Imeni Morozova ist eine Siedlung am rechten Ufer der Newa, die Wohngebiete und Industrieanlagen verbindet. Ein Netzwerk von Straßen durchzieht die Siedlung und verbindet ihre verschiedenen Viertel miteinander.
Die Siedlung wurde 1884 um eine Schießpulverfabrik gegründet und war damals ein reiner Industrieort. Sie erhielt ihren heutigen Namen 1922 zu Ehren des revolutionären Führers Nikolai Morosow.
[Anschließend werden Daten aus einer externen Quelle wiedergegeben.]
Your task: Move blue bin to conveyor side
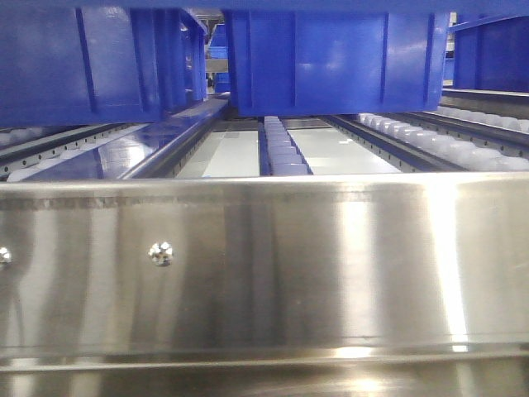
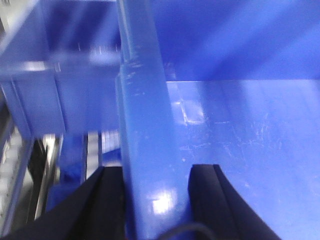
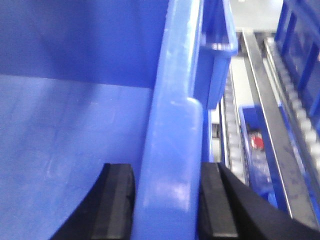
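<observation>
1. The blue bin (image 1: 331, 58) is held between both grippers. The left gripper (image 2: 155, 200) straddles one side wall, and the right gripper (image 3: 167, 205) straddles the opposite one.
2. Each gripper is clamped on the bin's rim. One black finger (image 2: 210, 200) presses the inner face and the other presses the outer face, with the wall filling the gap between them.
3. The bin's floor lies to the right of the left gripper and to the left of the right gripper, so the bin's hollow sits between the two.
4. Both gripped walls run straight ahead from the fingers, away from the robot. A ribbed wall of the bin faces the front camera squarely, and the bin sits level with its opening upward.
5. The frames cut off the bin's top and far end, so its long axis cannot be told.
6. Below the bin are the rollers (image 1: 285, 153) of the steel rack. Whether the bin's base touches them cannot be told.
7. A neighbouring bin (image 1: 83, 66) stands just outside the left gripper.
8. Outside the right gripper, lower down, another blue container holds a small red object (image 3: 256, 141) too blurred to name.
9. A steel panel (image 1: 264, 265) fills the lower part of the front view.
</observation>
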Motion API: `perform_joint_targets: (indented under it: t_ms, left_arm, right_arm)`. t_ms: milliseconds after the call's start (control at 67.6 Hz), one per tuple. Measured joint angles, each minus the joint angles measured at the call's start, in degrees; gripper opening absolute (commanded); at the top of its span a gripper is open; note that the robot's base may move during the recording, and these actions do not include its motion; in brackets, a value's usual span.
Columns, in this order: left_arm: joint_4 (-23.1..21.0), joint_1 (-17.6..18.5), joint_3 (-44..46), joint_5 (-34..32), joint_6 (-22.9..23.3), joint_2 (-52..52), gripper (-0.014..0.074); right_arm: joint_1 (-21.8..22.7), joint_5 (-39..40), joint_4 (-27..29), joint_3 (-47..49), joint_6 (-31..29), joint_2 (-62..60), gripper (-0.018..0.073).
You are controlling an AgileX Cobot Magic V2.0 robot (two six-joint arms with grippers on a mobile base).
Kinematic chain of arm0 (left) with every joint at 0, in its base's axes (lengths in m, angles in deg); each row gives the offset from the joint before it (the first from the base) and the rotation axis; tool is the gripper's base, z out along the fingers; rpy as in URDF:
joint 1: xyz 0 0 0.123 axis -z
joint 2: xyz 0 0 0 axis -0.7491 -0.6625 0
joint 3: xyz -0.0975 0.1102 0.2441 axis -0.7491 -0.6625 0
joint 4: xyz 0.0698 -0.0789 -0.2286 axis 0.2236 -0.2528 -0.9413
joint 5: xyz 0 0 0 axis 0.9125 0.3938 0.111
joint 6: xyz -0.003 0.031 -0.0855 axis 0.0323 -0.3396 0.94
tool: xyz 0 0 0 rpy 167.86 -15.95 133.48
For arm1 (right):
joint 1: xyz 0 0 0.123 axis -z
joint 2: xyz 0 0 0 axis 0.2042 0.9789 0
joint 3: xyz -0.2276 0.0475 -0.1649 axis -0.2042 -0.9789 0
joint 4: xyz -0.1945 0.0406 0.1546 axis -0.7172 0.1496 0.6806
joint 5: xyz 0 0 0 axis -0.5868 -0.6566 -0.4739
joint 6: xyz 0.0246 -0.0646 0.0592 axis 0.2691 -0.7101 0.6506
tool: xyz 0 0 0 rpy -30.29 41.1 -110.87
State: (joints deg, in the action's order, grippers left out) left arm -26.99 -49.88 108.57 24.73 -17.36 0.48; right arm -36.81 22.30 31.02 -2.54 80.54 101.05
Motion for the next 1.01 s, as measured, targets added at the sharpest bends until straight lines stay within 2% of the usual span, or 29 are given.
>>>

Die Peter-Pauls-Kirche, die 1993 wieder aufgebaut wurde, prägt das Stadtbild und zeigt das religiöse Leben der Gemeinde. Das benachbarte Pfarrhaus von 1910 erinnert an die Architektur früherer Zeiten.
Zwei Bahnstationen bieten regelmäßige Zugverbindungen zum Finlandbahnhof in Sankt Petersburg. Die Fahrt mit Vorortzügen dauert etwa eine Stunde und ist die wichtigste Verbindung zur nächsten großen Stadt.
Während der Blockade von Leningrad spielte die Siedlung eine entscheidende Rolle als Versorgungspunkt über eine 1943 erbaute provisorische Brücke. Diese Brücke über die Newa war eine der wenigen lebenswichtigen Verbindungen zur belagerten Stadt.